ÖYKÜ
Giriş Tarihi : 17-03-2025 23:02   Güncelleme : 18-03-2025 17:51

Morto Koyu'nda Zaman / Hüseyin Uyar

Hüseyin UYAR -MORTO KOYU’NDA ZAMAN

Morto Koyu'nda Zaman / Hüseyin Uyar

MORTO KOYU’NDA ZAMAN

Nisan ayının sonları, hava kış ile yaz arasında cilveleşiyor. Vakit öğle sonrasını gösteriyor. Yeni geldim. Bilmem bu kaçıncı gelişim. Saymadım, hesaplamayı da düşünmüyorum. Ruhumun bir kısmının buraya ait olduğunu hissettiğim için her şeye aşinayım. Bu akşam Seddülbahir’de, yarın sabah Morto Koyu’nda, öğle sonrası da kara savaşlarının olduğu Kanlısırt bölgesinde vakit geçirip, akşama doğru İstanbul’a dönmeyi planlıyorum. Her zaman yaptığım gibi diyeceğim ama bu sefer bir adım ‘öteye’ geçebilecek kadar cesaretim var. Sanki her şey masummuş gibi davranarak kendimi rahatlatmak istedim.

Yarın sabah, tan vakti Morto Koyu’nda Mehmet ile birlikte düşmanı karşılayacağım! İşte ben böyle söylersem “deli” diyecekler. Neyse ki, çevremdekilere herhangi bir şey anlatmak zorunda değilim.

“Bu da nereden çıktı?”, “Böyle buluşma mı olur?”, “Yoksa sen delirmeye mi başladın?” gibi onlarca soru. Oysaki sorulabilecek hiçbir soru umurumda değil. Şimdi buradayım ya gerisi önemsiz…

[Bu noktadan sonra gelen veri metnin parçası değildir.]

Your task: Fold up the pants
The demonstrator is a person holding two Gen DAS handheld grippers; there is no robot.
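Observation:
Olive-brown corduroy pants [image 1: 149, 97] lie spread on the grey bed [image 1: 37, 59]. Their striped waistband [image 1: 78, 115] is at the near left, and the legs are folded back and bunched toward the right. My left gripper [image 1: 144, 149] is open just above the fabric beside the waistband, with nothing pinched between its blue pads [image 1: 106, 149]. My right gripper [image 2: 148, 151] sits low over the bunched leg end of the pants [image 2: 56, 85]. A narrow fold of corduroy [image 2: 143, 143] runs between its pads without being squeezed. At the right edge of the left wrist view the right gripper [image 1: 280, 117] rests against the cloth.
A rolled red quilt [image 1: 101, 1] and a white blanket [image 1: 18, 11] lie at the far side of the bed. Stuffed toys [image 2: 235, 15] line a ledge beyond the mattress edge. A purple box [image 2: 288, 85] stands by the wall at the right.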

Uzun uzadıya Ertuğrul Koyu’nu seyrediyorum. Bir taraftan da, gruplar halinde dolaşan insanlara bir şeyler anlatmaya gayret gösteren rehberlerin söyledikleri geliyor kulağıma. Duyduklarımdan hiç memnun değilim. Anlatıcılar mı yeterince bilmiyor, dinleyenler mi anlayamıyorlar, emin olamıyorum… Tur otobüsleri, minibüsleri; biri geliyor, biri gidiyor. Sanki benim özel mülküme izinsiz giriliyormuş gibi rahatsız oluyorum. “Ta en başa, Kilitbahir’e bir kapı konulmalı ve içeri girmek için sınav yapılmalı. Hatta bu sınavda mistik algı seviyesi ölçülmeli.” diye içimden geçiriyorum. Kurtulamadığım ve pek de geçerliliği olmayan bu duygularıma rağmen mutluyum. Çünkü ait olduğumu sandığım yerdeyim. Bazen boğazı bazen de Ege Denizi’ni seyrederek akşamı ettim. Sahibinin beni artık tanıdığı pansiyonuma gittim.

Yemekler, sohbetler ve her zamanki gibi vakit geçirme yöntemleri ile zamanın akmasına müsaade ediyorum. Dış dünyamda bütün bunlar olurken, aklım fikrim sabahki buluşmaya kenetlenmiş durumda…

Ve işte vakit geldi. Morto Koyu’ndayım… Etraf çok sessiz. Tabiat gecenin koyu halinden kurtulmak istiyor. Güneşin doğmasına epeyce vakit var. Sabah ezanı daha okunmadı...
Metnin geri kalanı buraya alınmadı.